***** Data section

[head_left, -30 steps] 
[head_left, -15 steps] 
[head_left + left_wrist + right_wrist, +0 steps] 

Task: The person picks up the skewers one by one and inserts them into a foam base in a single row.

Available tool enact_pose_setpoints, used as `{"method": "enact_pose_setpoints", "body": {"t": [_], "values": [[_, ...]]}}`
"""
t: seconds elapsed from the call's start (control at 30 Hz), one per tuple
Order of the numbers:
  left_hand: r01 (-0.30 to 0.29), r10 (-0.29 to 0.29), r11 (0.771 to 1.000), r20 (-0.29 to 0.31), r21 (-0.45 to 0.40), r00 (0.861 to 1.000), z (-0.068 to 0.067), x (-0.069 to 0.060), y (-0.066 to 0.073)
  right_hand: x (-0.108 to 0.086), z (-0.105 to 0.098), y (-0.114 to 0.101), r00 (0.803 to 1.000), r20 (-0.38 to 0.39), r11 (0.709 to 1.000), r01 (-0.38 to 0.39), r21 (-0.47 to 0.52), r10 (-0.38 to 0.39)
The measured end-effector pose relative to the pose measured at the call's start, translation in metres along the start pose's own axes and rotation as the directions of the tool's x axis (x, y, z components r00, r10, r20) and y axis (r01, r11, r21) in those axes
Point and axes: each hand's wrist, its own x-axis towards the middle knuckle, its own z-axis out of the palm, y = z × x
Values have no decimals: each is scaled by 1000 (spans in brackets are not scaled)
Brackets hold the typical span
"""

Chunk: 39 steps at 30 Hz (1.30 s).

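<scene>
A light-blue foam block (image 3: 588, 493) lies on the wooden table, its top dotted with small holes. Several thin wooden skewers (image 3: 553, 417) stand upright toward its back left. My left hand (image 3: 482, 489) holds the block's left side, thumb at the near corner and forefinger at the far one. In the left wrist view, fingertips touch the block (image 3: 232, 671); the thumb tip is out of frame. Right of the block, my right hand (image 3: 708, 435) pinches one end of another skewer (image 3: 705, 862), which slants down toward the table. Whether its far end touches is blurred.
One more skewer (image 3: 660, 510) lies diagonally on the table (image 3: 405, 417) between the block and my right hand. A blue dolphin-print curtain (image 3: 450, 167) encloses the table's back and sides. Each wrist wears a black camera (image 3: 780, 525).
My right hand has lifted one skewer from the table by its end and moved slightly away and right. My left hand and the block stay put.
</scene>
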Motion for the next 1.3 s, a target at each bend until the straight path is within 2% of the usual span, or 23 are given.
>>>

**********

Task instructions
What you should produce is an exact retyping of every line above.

Response below
[head_left, -30 steps] 
[head_left, -15 steps] 
[head_left + left_wrist + right_wrist, +0 steps] 

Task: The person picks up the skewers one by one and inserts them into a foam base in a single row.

Available tool enact_pose_setpoints, used as `{"method": "enact_pose_setpoints", "body": {"t": [_], "values": [[_, ...]]}}`
"""
t: seconds elapsed from the call's start (control at 30 Hz), one per tuple
Order of the numbers:
  left_hand: r01 (-0.30 to 0.29), r10 (-0.29 to 0.29), r11 (0.771 to 1.000), r20 (-0.29 to 0.31), r21 (-0.45 to 0.40), r00 (0.861 to 1.000), z (-0.068 to 0.067), x (-0.069 to 0.060), y (-0.066 to 0.073)
  right_hand: x (-0.108 to 0.086), z (-0.105 to 0.098), y (-0.114 to 0.101), r00 (0.803 to 1.000), r20 (-0.38 to 0.39), r11 (0.709 to 1.000), r01 (-0.38 to 0.39), r21 (-0.47 to 0.52), r10 (-0.38 to 0.39)
The measured end-effector pose relative to the pose measured at the call's start, translation in metres along the start pose's own axes and rotation as the directions of the tool's x axis (x, y, z components r00, r10, r20) and y axis (r01, r11, r21) in those axes
Point and axes: each hand's wrist, its own x-axis towards the middle knuckle, its own z-axis out of the palm, y = z × x
Values have no decimals: each is scaled by 1000 (spans in brackets are not scaled)
Brackets hold the typical span
"""

Chunk: 39 steps at 30 Hz (1.30 s).

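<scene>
A light-blue foam block (image 3: 588, 493) lies on the wooden table, its top dotted with small holes. Several thin wooden skewers (image 3: 553, 417) stand upright toward its back left. My left hand (image 3: 482, 489) holds the block's left side, thumb at the near corner and forefinger at the far one. In the left wrist view, fingertips touch the block (image 3: 232, 671); the thumb tip is out of frame. Right of the block, my right hand (image 3: 708, 435) pinches one end of another skewer (image 3: 705, 862), which slants down toward the table. Whether its far end touches is blurred.
One more skewer (image 3: 660, 510) lies diagonally on the table (image 3: 405, 417) between the block and my right hand. A blue dolphin-print curtain (image 3: 450, 167) encloses the table's back and sides. Each wrist wears a black camera (image 3: 780, 525).
My right hand has lifted one skewer from the table by its end and moved slightly away and right. My left hand and the block stay put.
</scene>
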Motion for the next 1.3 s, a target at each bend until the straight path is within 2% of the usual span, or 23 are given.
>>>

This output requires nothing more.